• **EXERCISE BRIEF**
Please filter the listing for the string "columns" and copy each matching line.

-.-.-

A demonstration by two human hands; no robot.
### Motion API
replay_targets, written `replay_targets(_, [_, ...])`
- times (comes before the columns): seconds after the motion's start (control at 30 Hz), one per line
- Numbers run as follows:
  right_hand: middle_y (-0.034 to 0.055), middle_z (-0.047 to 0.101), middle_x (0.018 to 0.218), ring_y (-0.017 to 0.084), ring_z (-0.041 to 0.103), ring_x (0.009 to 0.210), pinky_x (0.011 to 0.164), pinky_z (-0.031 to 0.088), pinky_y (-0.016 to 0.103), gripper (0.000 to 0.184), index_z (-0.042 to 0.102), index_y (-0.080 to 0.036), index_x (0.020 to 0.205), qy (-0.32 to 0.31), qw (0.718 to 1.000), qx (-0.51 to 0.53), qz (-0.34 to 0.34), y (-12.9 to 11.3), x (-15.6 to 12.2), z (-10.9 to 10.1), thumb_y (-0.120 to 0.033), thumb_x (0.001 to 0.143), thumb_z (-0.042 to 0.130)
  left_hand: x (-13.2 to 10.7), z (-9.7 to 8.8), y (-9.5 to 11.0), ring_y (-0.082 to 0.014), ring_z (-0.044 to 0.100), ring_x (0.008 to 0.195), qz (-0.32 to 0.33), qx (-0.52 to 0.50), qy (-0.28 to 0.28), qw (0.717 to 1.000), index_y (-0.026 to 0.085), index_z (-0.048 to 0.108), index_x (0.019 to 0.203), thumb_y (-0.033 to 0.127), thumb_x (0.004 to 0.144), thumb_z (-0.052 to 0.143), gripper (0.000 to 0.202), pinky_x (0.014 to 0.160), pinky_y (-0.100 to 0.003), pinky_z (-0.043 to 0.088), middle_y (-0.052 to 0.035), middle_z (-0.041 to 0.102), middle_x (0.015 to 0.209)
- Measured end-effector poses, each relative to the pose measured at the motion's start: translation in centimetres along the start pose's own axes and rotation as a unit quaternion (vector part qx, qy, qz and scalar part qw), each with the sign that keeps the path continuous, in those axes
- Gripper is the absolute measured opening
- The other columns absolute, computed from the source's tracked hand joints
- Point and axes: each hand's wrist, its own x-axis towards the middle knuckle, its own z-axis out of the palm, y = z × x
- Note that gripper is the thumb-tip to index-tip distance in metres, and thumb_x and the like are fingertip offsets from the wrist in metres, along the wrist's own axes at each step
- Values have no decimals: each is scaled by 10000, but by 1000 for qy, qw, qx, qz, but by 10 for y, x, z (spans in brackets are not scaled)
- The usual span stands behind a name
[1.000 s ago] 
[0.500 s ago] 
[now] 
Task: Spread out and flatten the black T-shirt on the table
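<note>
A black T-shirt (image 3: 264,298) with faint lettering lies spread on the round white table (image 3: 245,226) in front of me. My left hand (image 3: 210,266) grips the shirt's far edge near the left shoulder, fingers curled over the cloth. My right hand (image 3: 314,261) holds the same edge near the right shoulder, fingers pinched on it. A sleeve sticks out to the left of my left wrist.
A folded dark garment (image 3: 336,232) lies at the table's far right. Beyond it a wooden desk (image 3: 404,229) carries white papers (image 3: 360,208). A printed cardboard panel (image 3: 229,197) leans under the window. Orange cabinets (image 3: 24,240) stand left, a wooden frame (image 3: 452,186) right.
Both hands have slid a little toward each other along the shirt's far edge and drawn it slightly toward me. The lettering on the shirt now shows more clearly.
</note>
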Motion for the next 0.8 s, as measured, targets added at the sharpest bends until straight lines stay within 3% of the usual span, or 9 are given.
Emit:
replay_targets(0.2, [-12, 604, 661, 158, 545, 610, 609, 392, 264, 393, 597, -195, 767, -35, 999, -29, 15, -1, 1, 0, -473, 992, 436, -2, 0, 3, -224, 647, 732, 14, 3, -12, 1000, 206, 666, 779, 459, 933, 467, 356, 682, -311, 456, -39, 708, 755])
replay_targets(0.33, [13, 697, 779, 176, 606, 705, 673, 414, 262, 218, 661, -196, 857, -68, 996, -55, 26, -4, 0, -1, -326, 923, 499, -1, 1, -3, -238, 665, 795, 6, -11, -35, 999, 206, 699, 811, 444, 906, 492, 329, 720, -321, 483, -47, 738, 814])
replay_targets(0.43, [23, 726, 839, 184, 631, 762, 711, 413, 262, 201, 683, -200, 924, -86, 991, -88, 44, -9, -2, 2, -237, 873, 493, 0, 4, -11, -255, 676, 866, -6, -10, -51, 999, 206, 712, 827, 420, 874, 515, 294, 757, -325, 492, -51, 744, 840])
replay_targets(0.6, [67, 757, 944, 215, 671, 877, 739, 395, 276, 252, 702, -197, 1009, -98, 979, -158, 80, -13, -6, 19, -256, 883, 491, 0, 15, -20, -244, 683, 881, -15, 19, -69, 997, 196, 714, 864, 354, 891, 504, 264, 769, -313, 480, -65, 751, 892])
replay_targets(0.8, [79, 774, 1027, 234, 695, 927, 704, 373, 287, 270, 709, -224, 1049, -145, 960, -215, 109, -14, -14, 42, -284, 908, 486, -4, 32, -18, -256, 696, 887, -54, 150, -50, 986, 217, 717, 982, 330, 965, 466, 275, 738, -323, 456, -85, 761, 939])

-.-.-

• **TASK SOLUTION**
- times (comes before the columns): seconds after the motion's start (control at 30 Hz), one per line
- The other columns absolute, computed from the source's tracked hand joints

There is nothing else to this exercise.